The problem
Report only how many lines below include "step".

Recorded information
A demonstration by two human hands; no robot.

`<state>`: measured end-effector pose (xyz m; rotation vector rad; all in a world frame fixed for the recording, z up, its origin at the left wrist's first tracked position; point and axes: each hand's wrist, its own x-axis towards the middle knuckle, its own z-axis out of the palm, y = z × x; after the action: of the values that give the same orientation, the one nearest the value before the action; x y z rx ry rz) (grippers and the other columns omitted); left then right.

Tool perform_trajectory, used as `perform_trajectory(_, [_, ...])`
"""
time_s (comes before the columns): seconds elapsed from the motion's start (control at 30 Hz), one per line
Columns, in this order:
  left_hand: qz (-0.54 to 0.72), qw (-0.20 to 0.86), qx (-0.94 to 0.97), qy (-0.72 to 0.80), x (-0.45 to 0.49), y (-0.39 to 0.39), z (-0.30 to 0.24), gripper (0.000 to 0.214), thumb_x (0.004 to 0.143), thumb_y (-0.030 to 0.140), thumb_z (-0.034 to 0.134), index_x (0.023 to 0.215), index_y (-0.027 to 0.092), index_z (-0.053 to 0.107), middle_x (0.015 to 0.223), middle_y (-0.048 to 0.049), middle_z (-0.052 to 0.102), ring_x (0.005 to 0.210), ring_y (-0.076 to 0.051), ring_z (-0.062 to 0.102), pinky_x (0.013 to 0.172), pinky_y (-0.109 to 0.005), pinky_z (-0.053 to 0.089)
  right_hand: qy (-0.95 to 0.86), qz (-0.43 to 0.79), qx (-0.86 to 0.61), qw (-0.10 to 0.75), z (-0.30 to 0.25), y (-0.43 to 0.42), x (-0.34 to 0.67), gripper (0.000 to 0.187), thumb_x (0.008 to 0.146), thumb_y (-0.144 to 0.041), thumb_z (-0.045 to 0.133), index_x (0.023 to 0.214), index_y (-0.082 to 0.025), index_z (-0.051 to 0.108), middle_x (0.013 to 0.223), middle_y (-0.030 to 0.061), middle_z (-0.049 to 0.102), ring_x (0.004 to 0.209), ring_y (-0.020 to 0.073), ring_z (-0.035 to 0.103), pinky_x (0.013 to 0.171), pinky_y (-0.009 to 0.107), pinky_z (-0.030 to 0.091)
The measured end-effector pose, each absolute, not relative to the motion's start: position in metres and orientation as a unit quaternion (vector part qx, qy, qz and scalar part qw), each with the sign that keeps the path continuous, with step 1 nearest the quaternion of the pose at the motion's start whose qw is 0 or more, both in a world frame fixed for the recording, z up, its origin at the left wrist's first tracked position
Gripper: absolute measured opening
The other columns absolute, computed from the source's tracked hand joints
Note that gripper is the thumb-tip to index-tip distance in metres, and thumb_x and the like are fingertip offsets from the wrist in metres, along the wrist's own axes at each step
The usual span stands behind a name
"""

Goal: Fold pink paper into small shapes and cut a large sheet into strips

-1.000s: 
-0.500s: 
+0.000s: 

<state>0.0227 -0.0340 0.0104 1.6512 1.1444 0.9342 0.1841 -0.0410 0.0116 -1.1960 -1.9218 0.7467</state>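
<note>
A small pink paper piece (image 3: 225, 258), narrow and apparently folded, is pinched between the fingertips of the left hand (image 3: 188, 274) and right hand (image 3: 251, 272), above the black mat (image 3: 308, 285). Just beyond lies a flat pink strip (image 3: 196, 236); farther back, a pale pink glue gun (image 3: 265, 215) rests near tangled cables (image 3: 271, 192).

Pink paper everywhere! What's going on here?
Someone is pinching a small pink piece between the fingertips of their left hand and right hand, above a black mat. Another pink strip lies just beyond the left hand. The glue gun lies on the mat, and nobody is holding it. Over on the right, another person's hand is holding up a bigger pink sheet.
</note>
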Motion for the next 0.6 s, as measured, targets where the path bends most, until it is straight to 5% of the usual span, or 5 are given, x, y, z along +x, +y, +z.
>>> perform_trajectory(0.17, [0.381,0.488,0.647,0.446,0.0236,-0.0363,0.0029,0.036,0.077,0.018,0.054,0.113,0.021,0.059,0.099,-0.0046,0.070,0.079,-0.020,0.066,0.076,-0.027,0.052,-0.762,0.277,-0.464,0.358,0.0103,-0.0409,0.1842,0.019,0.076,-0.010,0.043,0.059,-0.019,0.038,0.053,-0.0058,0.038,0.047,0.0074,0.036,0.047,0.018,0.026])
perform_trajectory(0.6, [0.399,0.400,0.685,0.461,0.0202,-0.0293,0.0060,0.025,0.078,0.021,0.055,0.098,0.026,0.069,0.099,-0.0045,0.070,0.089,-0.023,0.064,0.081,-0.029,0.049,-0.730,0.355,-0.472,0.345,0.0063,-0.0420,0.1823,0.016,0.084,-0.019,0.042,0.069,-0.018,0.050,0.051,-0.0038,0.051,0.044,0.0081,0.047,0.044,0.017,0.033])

Answer
2